7. In Vitro Culturing of A. thaliana Root Hairs in the Microdevice
NOTE: Steps 7.1 - 7.9 (except for 7.3 and 7.5) should be performed in a laminar flow hood.
- Sterilize seeds from A. thaliana Columbia (Col-0) and the transgenic line UBQ10pro::H2B-mClover (containing the fluorescent nuclear marker) by soaking them in sterile liquid (5% (v/v) household bleach and 0.02 % (v/v) Triton X-100) for 5 min.
- Thoroughly rinse the sterilized seeds with autoclaved water.
- Store the rinsed seeds in water for 2 days at 4 °C in darkness.
- Sterilize the microdevice under UV light overnight.
- Place the microdevice in a vacuum chamber and degas for 20 min.
- Introduce the growth medium to the wells in the device using a micropipette. Wait a few minutes until the vacuum fills all the microchannels with the medium.
- Place autoclaved wet paper towel in the glass bottom dish to maintain the humidity in the dish.
- Transfer a sterilized seed into the inlet of the device.
- Put a lid on the dish and seal it with tape.
- Place the device vertically in an incubator at 22 °C under continuous white light.
- Check root hair growth after 4 - 10 days of incubation. Obtain both bright field and fluorescent images using an inverted microscope.
8. In Vitro Culturing of P. patens (moss) Protonemata in the Microfluidic Device
NOTE: Steps 8.2 - 8.6 (except for 8.3) should be performed in a laminar flow hood.
- Preculture P. patens strain Gransden 200418 on BCDAT medium covered with cellophane in a Petri dish for one week under continuous white light at 25 °C.
- Sterilize the microdevice under UV light overnight in a laminar flow hood.
- Place the microdevice in a vacuum chamber and degas for 20 min.
- Introduce the growth medium to the wells using a micropipette.
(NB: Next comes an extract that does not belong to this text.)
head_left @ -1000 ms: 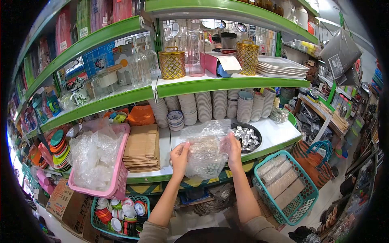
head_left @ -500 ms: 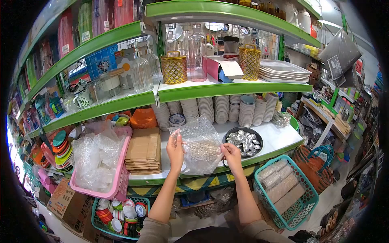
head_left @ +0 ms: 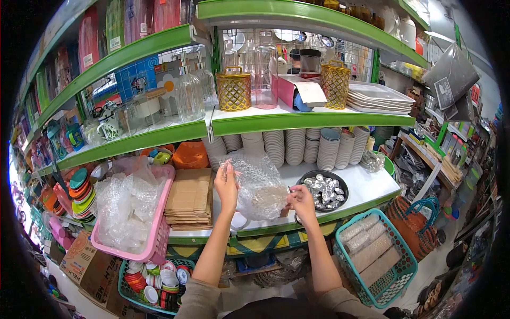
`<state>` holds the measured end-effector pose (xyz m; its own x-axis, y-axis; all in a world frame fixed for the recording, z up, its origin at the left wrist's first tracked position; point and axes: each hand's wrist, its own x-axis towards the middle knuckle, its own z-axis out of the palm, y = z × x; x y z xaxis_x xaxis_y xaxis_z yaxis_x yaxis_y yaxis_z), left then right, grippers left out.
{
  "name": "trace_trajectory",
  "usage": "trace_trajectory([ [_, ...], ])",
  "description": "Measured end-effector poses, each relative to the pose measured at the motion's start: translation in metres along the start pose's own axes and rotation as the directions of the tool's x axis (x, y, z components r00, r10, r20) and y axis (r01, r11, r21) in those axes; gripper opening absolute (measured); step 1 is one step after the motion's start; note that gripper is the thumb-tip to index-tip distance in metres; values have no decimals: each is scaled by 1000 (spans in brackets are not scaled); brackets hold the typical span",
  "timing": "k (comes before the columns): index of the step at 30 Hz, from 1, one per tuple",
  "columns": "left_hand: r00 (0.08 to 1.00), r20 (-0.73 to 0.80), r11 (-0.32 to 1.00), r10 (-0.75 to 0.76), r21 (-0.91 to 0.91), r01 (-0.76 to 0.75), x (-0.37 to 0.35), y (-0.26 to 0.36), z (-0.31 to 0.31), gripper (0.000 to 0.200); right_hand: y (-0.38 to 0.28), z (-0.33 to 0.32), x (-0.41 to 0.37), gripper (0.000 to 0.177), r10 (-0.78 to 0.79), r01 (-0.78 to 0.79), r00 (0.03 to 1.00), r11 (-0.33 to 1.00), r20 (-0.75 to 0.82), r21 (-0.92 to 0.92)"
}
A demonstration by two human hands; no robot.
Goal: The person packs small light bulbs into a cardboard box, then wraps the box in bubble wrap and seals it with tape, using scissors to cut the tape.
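Observation:
Between my hands, above the white shelf board, is a clear bubble wrap bag (head_left: 257,178). Something brownish shows through its lower right part, but I cannot make out what. My left hand (head_left: 227,187) is closed on the bag's left edge, thumb and fingers pointing up. Its lower right edge is pinched by my right hand (head_left: 302,203). Just beyond that hand, a round black tray (head_left: 345,194) holds several silver, foil-like pieces (head_left: 325,190). Left of my left hand lies a stack of flat brown cardboard (head_left: 188,199).
A pink basket (head_left: 159,234) full of bubble wrap stands at left. Below it, a green basket (head_left: 123,284) holds colourful small dishes. A teal basket (head_left: 409,260) with wrapped packets is at right. Stacked white cups (head_left: 295,146) line the back under a green-edged shelf (head_left: 313,121).
The bubble wrap bag has turned and bunched up, its right side lower and puffed out. My left hand has shifted slightly left and up. The view has moved a little.

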<state>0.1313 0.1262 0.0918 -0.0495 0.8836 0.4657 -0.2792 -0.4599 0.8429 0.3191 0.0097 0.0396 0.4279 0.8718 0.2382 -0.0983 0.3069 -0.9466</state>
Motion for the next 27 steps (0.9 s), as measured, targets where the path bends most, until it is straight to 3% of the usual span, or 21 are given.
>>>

Wait a few minutes until the vacuum fills all the microchannels with the medium.
- Add autoclaved water into the dish surrounding the microdevice to maintain the humidity in the dish.
- Transfer a small piece of moss protonemata tissue to the inlet of the microdevice and culture the tissue in an incubator at 25 °C under continuous white light.
- Check the moss protonemata growth after 2 - 3 weeks of incubation. Obtain bright field images using a microscope.
9. Time-lapse Imaging of T. fournieri Pollen Tube Growth
- Place the microdevice on an inverted fluorescence microscope equipped with image acquisition hardware (e.g., a CCD camera) and software. Find the microgap locations.
NOTE: For the image acquisition software, we used a commercially available product (Table of Materials). Open source microscopy software such as µManager is also available online (https://micro-manager.org/wiki/Micro-Manager). We recommend installing a microscope condenser on the microscope to obtain higher resolution images.
- Capture bright field images every 10 s using microscope image acquisition software.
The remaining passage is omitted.